TireHub
- Company type: Limited liability company
- Founded: July 2018; 6 years ago
- Headquarters: Dunwoody, Georgia
- Products: Automotive tires and equipment
- Parent: Goodyear Tire Bridgestone Americas (2018–present)
- Website: www.tirehub.com

= TireHub =

TireHub is a wholesale tire distributor created from a joint venture. The company is headquartered in Dunwoody, Georgia.

== History ==
In July 2018, Goodyear Tire and Rubber Company and Bridgestone Americas announced the creation of TireHub, a joint wholesale distribution network across the United States. At the same time, Goodyear also announced that it was ending its distribution relationship with American Tire Distributors, which is the largest tire wholesaler in the US. In October 2022, Cooper Tire & Rubber Company announced Tirehub would become an authorized national distributor for Cooper tires.

On May 1, 2023, Mickey Thompson Tires & Wheels announced Tirehub is now an authorized national distributor for Mickey Thompson Tires. As of 2023, the company retains a network of 80 TireHub Distribution Centers, adding roughly 12 in the year prior to expand its regional capabilities.

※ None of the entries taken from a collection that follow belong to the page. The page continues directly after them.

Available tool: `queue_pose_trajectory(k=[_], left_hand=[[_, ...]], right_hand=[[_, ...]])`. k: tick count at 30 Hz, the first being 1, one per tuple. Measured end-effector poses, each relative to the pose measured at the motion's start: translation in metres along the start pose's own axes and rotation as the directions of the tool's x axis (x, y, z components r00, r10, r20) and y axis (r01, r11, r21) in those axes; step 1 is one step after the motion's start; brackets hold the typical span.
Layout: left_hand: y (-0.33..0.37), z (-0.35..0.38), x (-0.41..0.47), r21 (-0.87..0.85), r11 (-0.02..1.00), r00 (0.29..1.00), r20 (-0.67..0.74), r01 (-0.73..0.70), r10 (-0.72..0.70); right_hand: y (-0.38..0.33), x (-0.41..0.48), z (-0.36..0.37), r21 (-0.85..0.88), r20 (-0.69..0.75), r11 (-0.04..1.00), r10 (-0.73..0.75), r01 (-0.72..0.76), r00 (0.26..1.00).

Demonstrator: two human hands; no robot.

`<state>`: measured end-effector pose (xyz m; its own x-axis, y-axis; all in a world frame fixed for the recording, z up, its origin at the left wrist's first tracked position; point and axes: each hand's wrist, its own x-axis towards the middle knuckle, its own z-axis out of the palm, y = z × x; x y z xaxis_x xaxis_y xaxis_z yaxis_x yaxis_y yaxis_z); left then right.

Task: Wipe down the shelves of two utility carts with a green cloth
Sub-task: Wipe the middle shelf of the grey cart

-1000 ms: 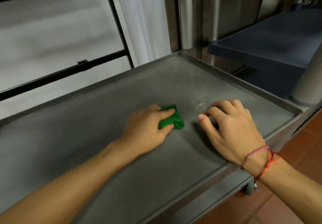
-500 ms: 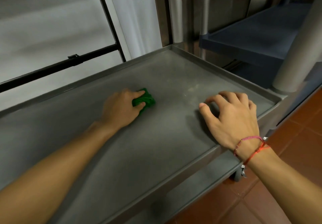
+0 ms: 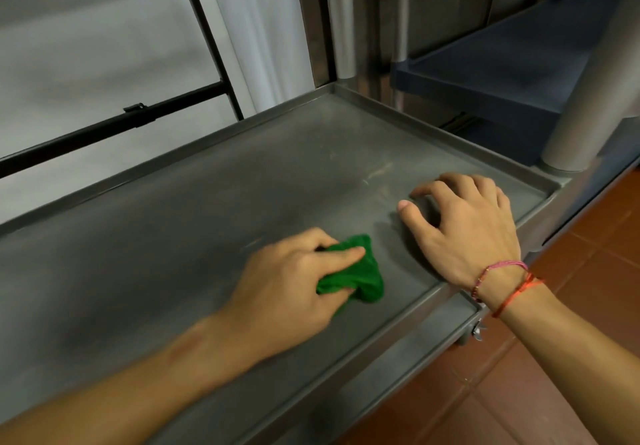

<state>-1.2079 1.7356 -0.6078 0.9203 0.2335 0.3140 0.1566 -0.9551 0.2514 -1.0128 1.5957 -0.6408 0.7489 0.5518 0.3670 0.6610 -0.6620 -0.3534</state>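
A bunched green cloth [image 3: 363,271] lies on the grey steel shelf [image 3: 173,236] of the near cart, close to its front rim. My left hand [image 3: 287,292] grips the cloth, with the index finger laid over it and the thumb under its near side. My right hand [image 3: 464,229] rests on the shelf to the right of the cloth, fingertips down and fingers bent, holding nothing. A dark blue shelf [image 3: 512,73] of a second cart stands at the upper right.
A grey upright post [image 3: 595,98] rises at the steel shelf's right corner. A caster [image 3: 471,333] shows under the front rim. Red floor tiles [image 3: 554,375] lie to the right. A black bar frame [image 3: 138,122] and a white wall stand behind the shelf.
My left hand has slid the green cloth from the middle of the shelf toward the front rim and to the right. My right hand has stayed planted near the right end.
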Motion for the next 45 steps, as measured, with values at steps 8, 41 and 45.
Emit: queue_pose_trajectory(k=[8, 41, 45], left_hand=[[-0.019, 0.002, 0.024, 0.032, 0.999, 0.999, 0.018, 0.042, -0.043], [-0.105, 0.010, 0.089, 0.019, 0.976, 0.975, -0.051, 0.219, -0.218], [-0.168, -0.001, 0.121, 0.045, 0.917, 0.915, -0.089, 0.397, -0.392]], right_hand=[[0.002, 0.002, -0.003, 0.008, 0.049, 1.000, -0.021, 0.021, 0.999], [0.052, 0.059, -0.011, -0.261, 0.138, 0.964, 0.088, -0.049, 0.987], [0.051, 0.059, -0.010, -0.238, 0.125, 0.970, 0.073, -0.042, 0.989]])
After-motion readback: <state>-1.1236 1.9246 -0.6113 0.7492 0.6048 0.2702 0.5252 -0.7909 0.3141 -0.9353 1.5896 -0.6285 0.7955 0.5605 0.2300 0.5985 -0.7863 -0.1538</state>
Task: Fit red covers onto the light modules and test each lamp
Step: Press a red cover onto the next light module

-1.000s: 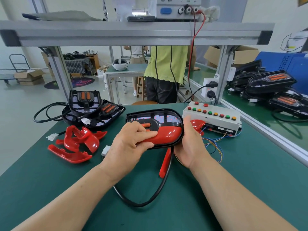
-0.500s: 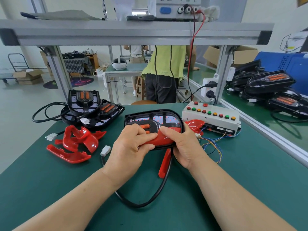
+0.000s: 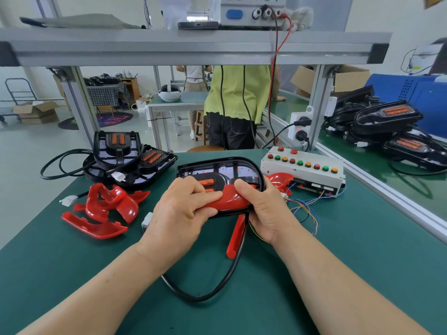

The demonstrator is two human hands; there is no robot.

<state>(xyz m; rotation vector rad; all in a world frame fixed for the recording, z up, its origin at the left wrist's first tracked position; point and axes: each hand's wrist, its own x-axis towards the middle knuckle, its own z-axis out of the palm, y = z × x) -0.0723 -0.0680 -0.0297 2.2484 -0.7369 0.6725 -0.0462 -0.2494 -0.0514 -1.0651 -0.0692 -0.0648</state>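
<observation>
Green bench mat [image 3: 338, 274] carries, at far left, a coiled black cable [image 3: 52, 165] and a white connector [image 3: 69, 200]. Just right of these lies a pile of loose red covers [image 3: 108, 206], and behind it a stack of uncovered black modules [image 3: 130, 160] with orange inserts facing up. Centre: the left hand [image 3: 179, 213] curls over the top face of the light module [image 3: 217, 170], fingertips pressing on the red cover [image 3: 229, 199], thumb at the module's near edge. The red cover sits over the near half of the light module; the far half shows a white board with small red points. The light module is tilted toward the viewer between both hands; whether its near edge rests on the mat cannot be told. The right hand [image 3: 266, 209] grips the module's right end, thumb laid on the cover, other fingers wrapped behind the housing and mostly hidden. Below, a red strip [image 3: 235, 238] lies on the mat and a black lead [image 3: 205, 293] loops toward the viewer. Behind the right hand, a second red cover [image 3: 278, 178] lies beside a white test box [image 3: 302, 170] with red, green and amber buttons; thin coloured wires [image 3: 304, 209] trail in front of it. Far right, on the adjoining bench, further black modules [image 3: 387, 122] are piled with their cables
</observation>
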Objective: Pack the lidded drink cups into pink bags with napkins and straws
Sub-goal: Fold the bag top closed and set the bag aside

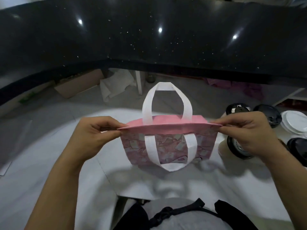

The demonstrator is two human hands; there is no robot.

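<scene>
A pink patterned bag (pixel 167 146) with two white loop handles hangs upright in the middle, above the white table (pixel 49 163). My left hand (pixel 93 135) pinches the bag's left top corner. My right hand (pixel 252 130) pinches its right top corner. The bag's mouth is stretched flat between them, almost closed. One handle stands up, the other hangs down the front. Several drink cups with black lids (pixel 237 150) sit to the right, partly hidden behind my right hand. No napkins or straws are plainly visible.
White lids or plates (pixel 294 122) are stacked at the far right edge. A black speckled counter (pixel 149 39) runs across the back. Below it lie a cardboard box (pixel 79 83), white cloth and purple cloth on a lower level.
</scene>
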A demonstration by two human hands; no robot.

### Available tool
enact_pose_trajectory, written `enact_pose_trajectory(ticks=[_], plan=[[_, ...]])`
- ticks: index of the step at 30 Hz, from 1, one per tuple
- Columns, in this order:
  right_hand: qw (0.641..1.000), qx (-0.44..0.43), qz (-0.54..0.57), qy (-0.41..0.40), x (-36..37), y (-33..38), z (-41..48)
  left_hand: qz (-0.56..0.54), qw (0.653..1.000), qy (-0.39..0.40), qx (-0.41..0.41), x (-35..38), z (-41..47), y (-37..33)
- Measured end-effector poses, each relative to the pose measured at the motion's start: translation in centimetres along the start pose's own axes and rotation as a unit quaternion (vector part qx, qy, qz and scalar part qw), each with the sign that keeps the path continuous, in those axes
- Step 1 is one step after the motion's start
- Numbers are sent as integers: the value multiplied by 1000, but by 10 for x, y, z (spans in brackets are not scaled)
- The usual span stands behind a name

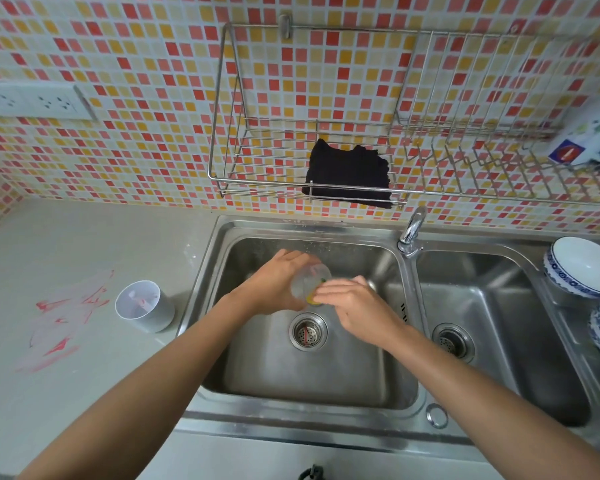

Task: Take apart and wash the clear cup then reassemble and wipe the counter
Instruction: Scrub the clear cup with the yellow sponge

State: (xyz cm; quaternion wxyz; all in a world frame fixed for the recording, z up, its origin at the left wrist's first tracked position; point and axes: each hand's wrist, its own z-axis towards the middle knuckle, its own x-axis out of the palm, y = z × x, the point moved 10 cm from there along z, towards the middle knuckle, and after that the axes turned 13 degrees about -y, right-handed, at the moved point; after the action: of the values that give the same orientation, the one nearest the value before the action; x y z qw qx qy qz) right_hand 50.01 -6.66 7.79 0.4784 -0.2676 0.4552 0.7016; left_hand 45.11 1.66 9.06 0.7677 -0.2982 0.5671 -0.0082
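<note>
The clear cup (309,280) is held over the left basin of the steel sink (326,375), above and just beyond the drain strainer (308,331). The left hand (274,282) wraps it from the 9 o'clock side, fingers curled around its wall. The right hand (354,303) comes in from 3 o'clock, its fingers closed on a yellow sponge (311,298) with a bit of green showing — pressed at the cup's near edge. How far the sponge reaches into the cup cannot be told, since the fingers cover it.

Outward from there: at 9 o'clock of the cup, on the pale counter (84,393), stands a white cylindrical cup part (142,306), open end up, just beside the sink's left rim. Farther toward 9 o'clock lies a clear plastic wrapper (63,323) with red markings, flat on the counter. At 2 o'clock the chrome faucet (411,233) rises between the two basins. At 12 o'clock a wire rack (309,133) hangs on the mosaic tile wall, with a black cloth (349,173) draped over its front rail. At 3 o'clock, past the right basin, sit blue-and-white bowls (582,268) — stacked at the frame edge.
</note>
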Motion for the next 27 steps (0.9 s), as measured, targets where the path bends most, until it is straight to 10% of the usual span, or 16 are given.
enact_pose_trajectory(ticks=[22,27], plan=[[988,-102,-98,-65,-14,17,11,-89,991,-33,-98,4,-3,22],[998,39,44,-25,-11,8,17,-78,988,-98,-85,-6,-1,21]])
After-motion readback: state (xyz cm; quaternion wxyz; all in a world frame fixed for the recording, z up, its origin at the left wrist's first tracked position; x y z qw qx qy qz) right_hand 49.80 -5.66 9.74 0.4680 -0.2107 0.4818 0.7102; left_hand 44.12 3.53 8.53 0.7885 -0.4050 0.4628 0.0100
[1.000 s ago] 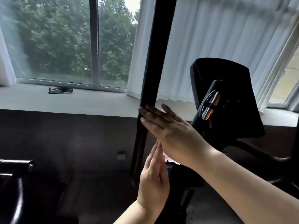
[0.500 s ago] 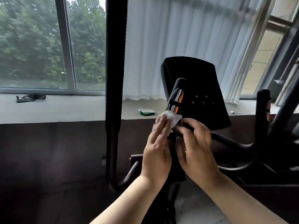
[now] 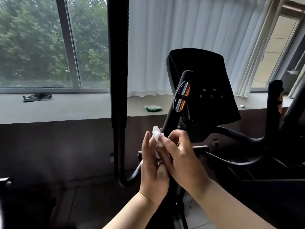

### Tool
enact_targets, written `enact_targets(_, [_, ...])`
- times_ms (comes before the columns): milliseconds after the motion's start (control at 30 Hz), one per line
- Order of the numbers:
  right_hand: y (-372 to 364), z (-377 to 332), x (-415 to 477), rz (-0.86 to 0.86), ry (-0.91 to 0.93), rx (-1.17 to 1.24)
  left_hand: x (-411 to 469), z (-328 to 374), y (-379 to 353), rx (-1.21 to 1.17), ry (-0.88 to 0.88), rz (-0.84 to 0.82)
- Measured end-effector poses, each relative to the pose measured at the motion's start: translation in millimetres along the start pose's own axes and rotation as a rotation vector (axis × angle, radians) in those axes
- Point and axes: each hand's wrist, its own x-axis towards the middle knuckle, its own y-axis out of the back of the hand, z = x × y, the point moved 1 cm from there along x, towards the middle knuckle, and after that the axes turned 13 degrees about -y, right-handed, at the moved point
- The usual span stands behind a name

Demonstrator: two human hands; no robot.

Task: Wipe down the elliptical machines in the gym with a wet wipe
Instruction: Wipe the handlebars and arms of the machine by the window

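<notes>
I see wet wipe (image 3: pixel 157 136) pinched by my right hand (image 3: pixel 181 161); left hand (image 3: pixel 152 171) flat, fingers straight against it, below elliptical console (image 3: pixel 204 90).

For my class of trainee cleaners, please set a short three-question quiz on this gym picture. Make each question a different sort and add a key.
1. True or false: both the left hand and the right hand touch the white wipe.
2. Multiple choice: what lies on the window sill just left of the console? A) a green packet B) a red bottle C) a set of keys
3. Fill in: the curtain behind the console is ____ in colour.

Key: 1 true; 2 A; 3 white.
</notes>
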Motion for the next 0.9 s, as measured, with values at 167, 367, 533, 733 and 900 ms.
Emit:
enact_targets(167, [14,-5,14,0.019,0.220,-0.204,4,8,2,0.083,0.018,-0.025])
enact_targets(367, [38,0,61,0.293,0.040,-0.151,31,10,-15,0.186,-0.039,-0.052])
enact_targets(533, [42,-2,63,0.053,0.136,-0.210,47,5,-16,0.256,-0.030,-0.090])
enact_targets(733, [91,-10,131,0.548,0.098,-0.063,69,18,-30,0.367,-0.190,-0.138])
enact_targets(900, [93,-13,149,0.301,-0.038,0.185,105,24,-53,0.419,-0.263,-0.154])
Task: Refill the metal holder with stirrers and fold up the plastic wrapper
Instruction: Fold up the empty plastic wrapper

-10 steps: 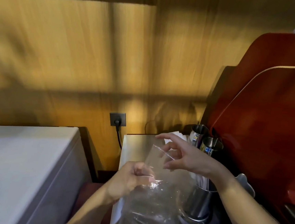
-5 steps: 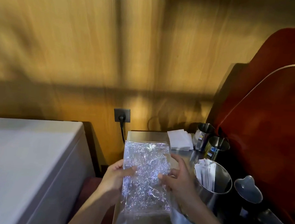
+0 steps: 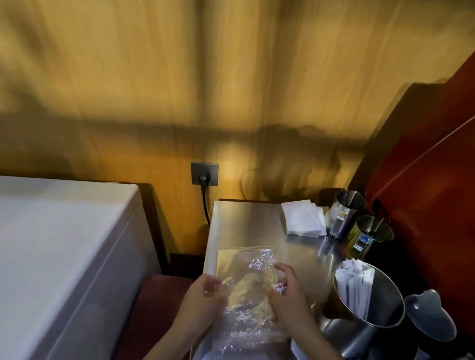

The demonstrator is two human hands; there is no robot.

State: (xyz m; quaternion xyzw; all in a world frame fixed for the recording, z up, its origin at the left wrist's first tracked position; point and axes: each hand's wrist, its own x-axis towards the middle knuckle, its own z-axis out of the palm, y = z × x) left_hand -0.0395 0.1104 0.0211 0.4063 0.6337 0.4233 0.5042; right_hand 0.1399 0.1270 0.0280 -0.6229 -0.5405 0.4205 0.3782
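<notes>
A clear crinkled plastic wrapper (image 3: pixel 245 292) lies flat on the steel counter (image 3: pixel 244 223). My left hand (image 3: pixel 201 300) pinches its left edge, and my right hand (image 3: pixel 288 294) grips its right edge with curled fingers. To the right stands the big metal holder (image 3: pixel 373 315), tilted toward me, with white paper-wrapped stirrers (image 3: pixel 353 284) bunched against its left inner wall.
A stack of white napkins (image 3: pixel 303 221) lies at the counter's back, beside two small metal cups (image 3: pixel 347 212) (image 3: pixel 369 236). A metal pitcher (image 3: pixel 429 315) stands right of the holder. A red machine (image 3: pixel 447 169) fills the right. A white chest (image 3: pixel 40 251) stands left; a plugged socket (image 3: pixel 204 173) is on the wooden wall.
The wrapper, held upright in front of me half a second ago, now lies lower and flatter on the counter. Both hands came down with it and sit closer to its near half.
</notes>
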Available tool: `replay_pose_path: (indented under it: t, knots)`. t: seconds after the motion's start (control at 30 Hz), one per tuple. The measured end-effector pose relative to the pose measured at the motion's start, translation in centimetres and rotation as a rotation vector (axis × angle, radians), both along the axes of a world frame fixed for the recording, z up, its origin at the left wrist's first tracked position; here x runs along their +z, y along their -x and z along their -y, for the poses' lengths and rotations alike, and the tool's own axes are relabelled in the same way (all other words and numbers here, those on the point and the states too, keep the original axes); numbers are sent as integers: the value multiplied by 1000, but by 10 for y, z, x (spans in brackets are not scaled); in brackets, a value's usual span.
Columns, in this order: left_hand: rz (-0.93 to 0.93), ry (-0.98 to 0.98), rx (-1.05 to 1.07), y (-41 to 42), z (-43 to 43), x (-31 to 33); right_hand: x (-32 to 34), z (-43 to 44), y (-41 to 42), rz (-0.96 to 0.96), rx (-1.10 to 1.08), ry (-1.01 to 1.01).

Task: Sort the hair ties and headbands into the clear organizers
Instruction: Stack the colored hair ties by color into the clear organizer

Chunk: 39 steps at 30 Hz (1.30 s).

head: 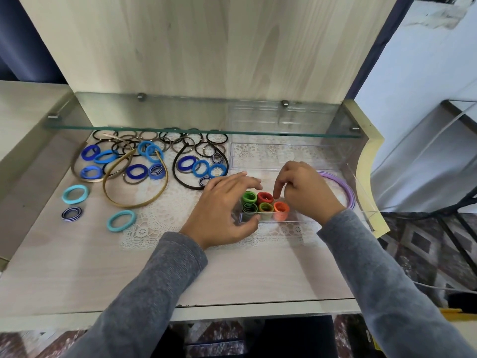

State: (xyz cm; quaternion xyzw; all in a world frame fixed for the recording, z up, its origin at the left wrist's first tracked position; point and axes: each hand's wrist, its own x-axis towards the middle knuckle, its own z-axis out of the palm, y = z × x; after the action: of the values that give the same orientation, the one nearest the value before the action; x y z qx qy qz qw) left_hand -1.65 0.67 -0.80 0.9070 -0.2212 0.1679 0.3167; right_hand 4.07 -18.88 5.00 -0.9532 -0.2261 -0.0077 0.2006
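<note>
A small clear organizer (259,218) sits on the lace mat, holding green (249,197), red (265,197), olive (265,208) and orange (280,210) hair ties standing on edge. My left hand (224,210) grips its left end, thumb at the front corner and fingers over the back. My right hand (305,189) hovers over its right end with fingers curled, the index fingertip pressing down between the red and orange ties. A larger clear organizer (361,195) to the right holds purple headbands (344,188).
Loose blue hair ties (136,171), teal ties (75,194), thin black and brown ties (154,136), a gold headband (136,187) and a black headband (180,174) lie at the left. Another clear organizer (284,156) stands behind, under a glass shelf (201,124).
</note>
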Motion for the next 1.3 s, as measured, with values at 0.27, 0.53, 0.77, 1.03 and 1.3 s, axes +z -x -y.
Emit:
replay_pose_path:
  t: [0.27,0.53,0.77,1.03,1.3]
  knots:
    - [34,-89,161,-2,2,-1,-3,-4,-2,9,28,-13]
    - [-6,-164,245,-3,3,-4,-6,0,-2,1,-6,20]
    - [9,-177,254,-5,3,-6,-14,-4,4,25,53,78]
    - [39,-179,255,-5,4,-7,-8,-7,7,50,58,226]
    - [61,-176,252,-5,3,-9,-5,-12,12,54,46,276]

In January 2024, TireHub announced it had launched its TireHub Plus program, which is a suite of tools and services for independent tire dealers.

== Company operations ==
The company is a 50–50 split between the two companies, and run by a separate management team. Its headquarters are located in Metro Atlanta, in the northern suburbs of Dunwoody, Georgia.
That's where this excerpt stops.